Fixes GitHub issues #1546 and #2259
- Force lowercase Fortran module file names
The Cray Fortran compiler uses uppercase Fortran module file names, which
caused CMake installs to fail. A compiler option was added to use lowercase
instead.
Tools
-----
- Renamed h5fuse.sh to h5fuse
Addresses Discussion #3791
- Fixed an issue with unmatched MPI messages in ph5diff
The "manager" MPI rank in ph5diff was unintentionally sending "program end"
messages to its workers twice, leading to an error from MPICH similar to the
following:
Abort(810645519) on node 1 (rank 1 in comm 0): Fatal error in internal_Finalize: Other MPI error, error stack:
internal_Finalize(50)...........: MPI_Finalize failed
MPII_Finalize(394)..............:
MPIR_Comm_delete_internal(1224).: Communicator (handle=44000000) being freed has 1 unmatched message(s)
MPIR_Comm_release_always(1250)..:
MPIR_finalize_builtin_comms(154):
- Fixed an issue in h5repack for variable-length typed datasets
When repacking datasets into a new file, h5repack tries to determine whether
it can use H5Ocopy to copy each dataset into the new file, or if it needs to
manually re-create the dataset, then read data from the old dataset and write
it to the new dataset. H5repack was previously using H5Ocopy for datasets with
variable-length datatypes, but this can be problematic if the global heap
addresses involved do not match exactly between the old and new files. These
addresses could change for a variety of reasons, such as the command-line options
provided to h5repack, how h5repack allocate space in the repacked file, etc.
Since H5Ocopy does not currently perform any translation when these addresses
change, datasets that were repacked with H5Ocopy could become unreadable in the
new file. H5repack has been fixed to repack variable-length typed datasets without
using H5Ocopy to ensure that the new datasets always have the correct global heap
addresses.
- Names of objects with square brackets will have trouble without the
special argument, --no-compact-subset, on the h5dump command line.
h5diff did not have this option and now it has been added.
Fixes GitHub issue #2682
- In the tools traverse function - an error in either visit call
will bypass the cleanup of the local data variables.

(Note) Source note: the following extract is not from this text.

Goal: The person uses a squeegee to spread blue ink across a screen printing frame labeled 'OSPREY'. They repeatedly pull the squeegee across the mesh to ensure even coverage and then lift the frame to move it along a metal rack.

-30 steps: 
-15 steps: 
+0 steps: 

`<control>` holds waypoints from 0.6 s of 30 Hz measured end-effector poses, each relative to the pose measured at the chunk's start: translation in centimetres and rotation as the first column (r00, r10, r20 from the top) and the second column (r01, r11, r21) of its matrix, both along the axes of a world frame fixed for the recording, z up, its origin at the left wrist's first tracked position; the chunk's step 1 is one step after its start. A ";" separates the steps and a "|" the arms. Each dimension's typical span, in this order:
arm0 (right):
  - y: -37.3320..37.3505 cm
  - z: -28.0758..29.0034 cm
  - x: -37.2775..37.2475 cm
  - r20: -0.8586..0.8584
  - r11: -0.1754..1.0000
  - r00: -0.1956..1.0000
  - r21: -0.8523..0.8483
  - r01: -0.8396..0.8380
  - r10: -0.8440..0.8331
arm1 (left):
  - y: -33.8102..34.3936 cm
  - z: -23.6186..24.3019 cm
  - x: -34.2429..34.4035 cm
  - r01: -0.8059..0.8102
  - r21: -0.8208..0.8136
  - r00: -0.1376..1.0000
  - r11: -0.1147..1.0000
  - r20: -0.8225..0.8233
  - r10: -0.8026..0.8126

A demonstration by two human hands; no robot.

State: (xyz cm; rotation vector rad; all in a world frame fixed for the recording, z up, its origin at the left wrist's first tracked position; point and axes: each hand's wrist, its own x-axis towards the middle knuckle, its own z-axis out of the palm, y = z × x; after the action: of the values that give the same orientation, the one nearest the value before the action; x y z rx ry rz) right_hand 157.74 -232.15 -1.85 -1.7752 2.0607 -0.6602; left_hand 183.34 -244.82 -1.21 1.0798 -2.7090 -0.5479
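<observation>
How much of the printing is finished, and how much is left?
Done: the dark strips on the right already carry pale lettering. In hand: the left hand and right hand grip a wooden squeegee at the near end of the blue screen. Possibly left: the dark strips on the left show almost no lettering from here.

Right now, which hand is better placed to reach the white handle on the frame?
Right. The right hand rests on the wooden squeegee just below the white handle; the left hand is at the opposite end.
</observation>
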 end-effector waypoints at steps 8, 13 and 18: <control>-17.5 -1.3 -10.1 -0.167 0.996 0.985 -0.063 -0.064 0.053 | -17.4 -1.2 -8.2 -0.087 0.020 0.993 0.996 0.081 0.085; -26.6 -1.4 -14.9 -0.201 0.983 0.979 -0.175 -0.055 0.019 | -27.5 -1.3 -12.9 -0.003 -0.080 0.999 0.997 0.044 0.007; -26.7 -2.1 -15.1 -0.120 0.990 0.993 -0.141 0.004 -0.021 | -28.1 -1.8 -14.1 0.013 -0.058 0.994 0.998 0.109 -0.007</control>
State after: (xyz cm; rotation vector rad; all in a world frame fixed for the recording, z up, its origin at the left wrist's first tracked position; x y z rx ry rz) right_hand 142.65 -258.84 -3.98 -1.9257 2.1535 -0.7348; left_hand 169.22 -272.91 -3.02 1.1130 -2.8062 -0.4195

Replaced the H5TOOLS_GOTO_ERROR with just H5TOOLS_ERROR.
Fixes GitHub issue #2598
Performance
-------------
-
Fortran API
-----------
- Fixed: HDF5 fails to compile with -Werror=lto-type-mismatch
Removed the use of the offending C stub wrapper.
Fixes GitHub issue #3987
High-Level Library
------------------
- Fixed a memory leak in H5LTopen_file_image with H5LT_FILE_IMAGE_DONT_COPY flag
When the H5LT_FILE_IMAGE_DONT_COPY flag is passed to H5LTopen_file_image, the
internally-allocated udata structure gets leaked as the core file driver doesn't
have a way to determine when or if it needs to call the "udata_free" callback.

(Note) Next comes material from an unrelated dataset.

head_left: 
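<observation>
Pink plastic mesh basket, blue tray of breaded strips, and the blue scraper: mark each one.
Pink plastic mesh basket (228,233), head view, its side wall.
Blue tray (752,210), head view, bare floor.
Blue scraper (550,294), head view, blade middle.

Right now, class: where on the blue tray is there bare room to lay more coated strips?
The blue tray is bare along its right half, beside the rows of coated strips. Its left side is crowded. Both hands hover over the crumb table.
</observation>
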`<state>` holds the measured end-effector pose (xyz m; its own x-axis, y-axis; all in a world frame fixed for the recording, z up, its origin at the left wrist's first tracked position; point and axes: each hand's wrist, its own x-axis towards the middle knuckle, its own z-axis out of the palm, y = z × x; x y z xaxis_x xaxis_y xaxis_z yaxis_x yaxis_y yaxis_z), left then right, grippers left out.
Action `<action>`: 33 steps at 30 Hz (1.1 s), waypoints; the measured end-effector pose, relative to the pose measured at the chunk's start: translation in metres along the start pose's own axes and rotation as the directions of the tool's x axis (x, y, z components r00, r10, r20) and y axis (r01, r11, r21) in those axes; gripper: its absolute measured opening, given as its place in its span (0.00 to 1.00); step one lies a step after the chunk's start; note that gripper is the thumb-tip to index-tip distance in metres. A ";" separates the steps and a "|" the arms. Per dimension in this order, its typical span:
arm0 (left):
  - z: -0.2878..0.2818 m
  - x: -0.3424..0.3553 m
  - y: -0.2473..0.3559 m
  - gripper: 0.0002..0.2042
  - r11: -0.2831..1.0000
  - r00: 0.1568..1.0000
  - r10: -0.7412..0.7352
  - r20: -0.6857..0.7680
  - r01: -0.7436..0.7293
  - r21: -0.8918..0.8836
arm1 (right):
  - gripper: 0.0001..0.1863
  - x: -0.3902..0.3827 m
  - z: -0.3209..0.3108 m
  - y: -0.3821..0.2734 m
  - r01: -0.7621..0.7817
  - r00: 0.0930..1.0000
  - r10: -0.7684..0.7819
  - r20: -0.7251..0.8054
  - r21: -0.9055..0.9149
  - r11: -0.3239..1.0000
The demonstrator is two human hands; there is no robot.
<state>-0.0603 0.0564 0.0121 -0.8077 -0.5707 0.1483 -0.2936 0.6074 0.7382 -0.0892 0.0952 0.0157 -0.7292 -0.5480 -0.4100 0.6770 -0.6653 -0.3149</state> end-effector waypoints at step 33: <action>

This has been fixed by freeing the udata structure when the "image_free" callback
gets made during file close, where the file is holding the last reference to the
udata structure.
Fixes GitHub issue #827
Fortran High-Level APIs
-----------------------
-
Documentation
-------------
-
F90 APIs
--------
-
C++ APIs
--------
-
Testing
-------
- Fixed a bug in the dt_arith test when H5_WANT_DCONV_EXCEPTION is not
defined
The dt_arith test program's test_particular_fp_integer sub-test tries
to ensure that the library correctly raises a datatype conversion
exception when converting a floating-point value to an integer overflows.
However, this test would run even when H5_WANT_DCONV_EXCEPTION isn't
defined, causing the test to fail due to the library not raising
datatype conversion exceptions. This has now been fixed by not running
the test when H5_WANT_DCONV_EXCEPTION is not defined.
- Disabled running of MPI Atomicity tests for OpenMPI major versions < 5
Support for MPI atomicity operations is not implemented for major
versions of OpenMPI less than version 5. This would cause the MPI
atomicity tests for parallel HDF5 to sporadically fail when run
with OpenMPI. Testphdf5 now checks if OpenMPI is being used and will
skip running the atomicity tests if the major version of OpenMPI is
< 5.
- Fixed a testing failure in testphdf5 on Cray machines
On some Cray machines, what appears to be a bug in Cray MPICH was causing
calls to H5Fis_accessible to create a 0-byte file with strange Unix
permissions. This was causing an H5Fdelete file deletion test in the
testphdf5 program to fail due to a just-deleted HDF5 file appearing to
still be accessible on the file system. The issue in Cray MPICH has been
worked around for the time being by resetting the MPI_Info object on the
File Access Property List used to MPI_INFO_NULL before passing it to the
H5Fis_accessible call.
- A bug was fixed in the HDF5 API test random datatype generation code
A bug in the random datatype generation code could cause test failures
when trying to generate an enumeration datatype that has duplicated
name/value pairs in it. This has now been fixed.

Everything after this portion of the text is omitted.